Holy crap, I have officially lost it. Now I must go *back* to my corner with my hat...

Before I go to the corner, I think the Smith & Wesson M&P9c fits your criteria.

-Jeff-


----------



## berserker336 (Dec 17, 2008)

haha no worries, its pretty late  ill have to check that out. Thanks!


----------



## tekhead1219 (May 16, 2008)

XD9SC...easy enough to conceal, and very dependable.


----------



## Todd (Jul 3, 2006)

tekhead1219 said:


> XD9SC...easy enough to conceal, and very dependable.


Great gun. As I type this one is on my hip. But while Springfield Armory is an American company, the XD is not made in America, which is what the OP wants (even though I personally think he is _greatly_ limiting his choices by that criteria).


----------



## tekhead1219 (May 16, 2008)

Todd said:


> But while Springfield Armory is an American company, the XD is not made in America, which is what the OP wants (even though I personally think he is _greatly_ limiting his choices by that criteria).


True enough, the XD is made in Croatia. But, I won't hold that against it.:smt023


----------



## Todd (Jul 3, 2006)

tekhead1219 said:


> True enough, the XD is made in Croatia. But, I won't hold that against it.:smt023


I don't either, since I have two of them. :mrgreen:


----------



## berserker336 (Dec 17, 2008)

Yes, I am definatly limiting my options. There are a lot of really good choices in my price range for a 9mm concealed carry piece, all very good guns, though im beggining to think my Ideal size expectations are unreasonable for 9mm gun. Maybe I need to just compromise for the .380? (Cringes...) are the triggers on the kel-tec p-3at's any better than the p11s? how is the recoil???


----------



## Todd (Jul 3, 2006)

berserker336 said:


> Yes, I am definatly limiting my options. There are a lot of really good choices in my price range for a 9mm concealed carry piece, all very good guns, though im beggining to think my Ideal size expectations are unreasonable for 9mm gun. Maybe I need to just compromise for the .380? (Cringes...) are the triggers on the kel-tec p-3at's any better than the p11s? how is the recoil???

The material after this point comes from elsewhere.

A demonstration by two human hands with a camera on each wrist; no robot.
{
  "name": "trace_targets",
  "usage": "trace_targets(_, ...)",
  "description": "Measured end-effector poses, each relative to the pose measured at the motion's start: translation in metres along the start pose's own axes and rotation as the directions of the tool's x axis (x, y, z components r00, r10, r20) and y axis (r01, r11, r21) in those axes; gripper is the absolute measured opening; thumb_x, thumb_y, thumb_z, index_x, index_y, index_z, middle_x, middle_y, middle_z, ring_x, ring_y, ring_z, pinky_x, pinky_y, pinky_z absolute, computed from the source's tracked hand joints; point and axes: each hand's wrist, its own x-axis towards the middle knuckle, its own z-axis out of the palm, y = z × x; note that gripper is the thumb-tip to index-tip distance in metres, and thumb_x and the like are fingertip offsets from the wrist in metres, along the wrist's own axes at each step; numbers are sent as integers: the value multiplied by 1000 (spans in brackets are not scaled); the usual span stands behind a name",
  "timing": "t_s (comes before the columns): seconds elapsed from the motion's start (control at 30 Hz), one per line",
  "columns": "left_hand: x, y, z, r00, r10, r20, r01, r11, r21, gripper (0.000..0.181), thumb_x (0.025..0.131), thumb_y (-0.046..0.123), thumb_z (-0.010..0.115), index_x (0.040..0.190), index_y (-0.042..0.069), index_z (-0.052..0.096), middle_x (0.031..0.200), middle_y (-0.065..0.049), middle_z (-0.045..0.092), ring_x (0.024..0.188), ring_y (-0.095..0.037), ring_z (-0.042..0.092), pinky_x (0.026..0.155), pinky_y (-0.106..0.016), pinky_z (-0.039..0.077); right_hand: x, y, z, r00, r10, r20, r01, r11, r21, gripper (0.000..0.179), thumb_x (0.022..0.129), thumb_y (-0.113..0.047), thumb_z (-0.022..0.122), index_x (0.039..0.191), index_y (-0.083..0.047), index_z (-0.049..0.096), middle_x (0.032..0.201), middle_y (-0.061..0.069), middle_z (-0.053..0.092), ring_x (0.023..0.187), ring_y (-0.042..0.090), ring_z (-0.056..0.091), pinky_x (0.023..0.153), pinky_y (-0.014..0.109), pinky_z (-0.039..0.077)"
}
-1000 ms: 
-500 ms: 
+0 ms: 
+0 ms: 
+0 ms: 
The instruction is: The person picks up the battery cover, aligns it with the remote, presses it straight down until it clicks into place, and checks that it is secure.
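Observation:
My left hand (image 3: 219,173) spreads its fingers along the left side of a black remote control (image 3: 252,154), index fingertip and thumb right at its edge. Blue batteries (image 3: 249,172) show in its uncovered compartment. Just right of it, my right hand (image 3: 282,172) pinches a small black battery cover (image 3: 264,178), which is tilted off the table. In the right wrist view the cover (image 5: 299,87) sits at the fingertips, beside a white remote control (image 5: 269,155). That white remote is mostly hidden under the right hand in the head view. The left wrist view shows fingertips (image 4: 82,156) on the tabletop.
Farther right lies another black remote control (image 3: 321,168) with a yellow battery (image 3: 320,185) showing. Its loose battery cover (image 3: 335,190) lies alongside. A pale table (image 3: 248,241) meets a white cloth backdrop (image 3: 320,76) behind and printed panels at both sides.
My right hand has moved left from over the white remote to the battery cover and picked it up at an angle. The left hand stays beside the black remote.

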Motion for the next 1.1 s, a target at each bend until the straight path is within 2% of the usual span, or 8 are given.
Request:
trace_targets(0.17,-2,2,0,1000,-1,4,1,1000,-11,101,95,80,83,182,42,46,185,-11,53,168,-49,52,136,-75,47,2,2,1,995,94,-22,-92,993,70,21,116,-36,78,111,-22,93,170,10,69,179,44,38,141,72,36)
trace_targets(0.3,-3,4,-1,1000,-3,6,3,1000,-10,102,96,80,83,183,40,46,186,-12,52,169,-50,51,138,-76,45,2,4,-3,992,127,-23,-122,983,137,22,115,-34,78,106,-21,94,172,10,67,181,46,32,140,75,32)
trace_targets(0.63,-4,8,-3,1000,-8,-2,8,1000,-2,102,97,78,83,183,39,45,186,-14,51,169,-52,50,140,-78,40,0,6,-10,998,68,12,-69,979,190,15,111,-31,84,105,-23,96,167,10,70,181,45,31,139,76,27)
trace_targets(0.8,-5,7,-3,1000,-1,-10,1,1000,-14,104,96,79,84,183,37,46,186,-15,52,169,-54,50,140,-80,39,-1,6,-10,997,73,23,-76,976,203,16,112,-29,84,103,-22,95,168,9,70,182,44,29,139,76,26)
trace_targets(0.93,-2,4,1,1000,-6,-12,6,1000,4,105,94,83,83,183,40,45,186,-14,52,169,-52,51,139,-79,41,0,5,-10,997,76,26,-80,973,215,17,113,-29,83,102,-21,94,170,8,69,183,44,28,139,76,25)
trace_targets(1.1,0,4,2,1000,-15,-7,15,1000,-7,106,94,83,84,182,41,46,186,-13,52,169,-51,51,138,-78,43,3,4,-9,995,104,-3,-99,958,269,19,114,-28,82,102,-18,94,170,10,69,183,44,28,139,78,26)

P3AT recoil is rough, IMO. I have one as well. It's a good little gun, it does its job as a close-range self-defense gun, but not one that is something you'd take to the range for some plinking.


----------



## Steve M1911A1 (Feb 6, 2008)

berserker336 said:


> Hi, Im preparing to purchase a handgun for concealed carry and would like some opinions/recommendations. Firstly, I am not a very big guy at 5'10" 170lbs. so for concealability (I think I'm fabricating words haha) Im going to need something pretty small. With this said, Im really aiming for something that fires full power 9mm rounds (not the .380s) Im really looking for something made in the US in the sub $500 range. Any suggestions?


You don't mention anything about your shooting background, so I'm going to assume that you're a beginner.

Big guy or small guy, shooting a very small handgun well enough to be effective requires experience gained from hours of practice. Even the P3-AT is not a beginner's self-defense gun.

I suggest that you start with a full-size pistol, and learn how to control it really well, before you transition to a small hideout gun.
I realize that a full-size pistol is hard to conceal, but it can be done if you choose your holster carefully. The payoff is that a full-size gun is relatively very easy to control, and therefore easy to make hits with.

The run-of-the-mill, inexperienced pistol shooter can not be expected to make significant, fight-stopping hits on an opposing human being from as close as 21 feet (seven yards) away. And that's before the panic sets in.
A small pistol, hard to control, just makes hits much less likely.

The really big issue here, though, is practice, practice, practice.


----------



## berserker336 (Dec 17, 2008)

Steve M1911A1 said:


> You don't mention anything about your shooting background, so I'm going to assume that you're a beginner.


Yes, I have very little experience with handguns. The only one I can say I have spent some real time shooting with is a ruger mk series target .22 Not exactly good preperatory experience for the "real" calibers though if I needed to practice with larger framed pistols, I do have access to a 1911, and a kahr p9 as well (these belong to my father, I still live at home because of college). The kahr is very nice, though a bit outta my price range... thanks for all the replies!


----------



## buck32 (May 26, 2008)

I just pulled my Beretta PX4sc out of my holster and it states "made in usa". 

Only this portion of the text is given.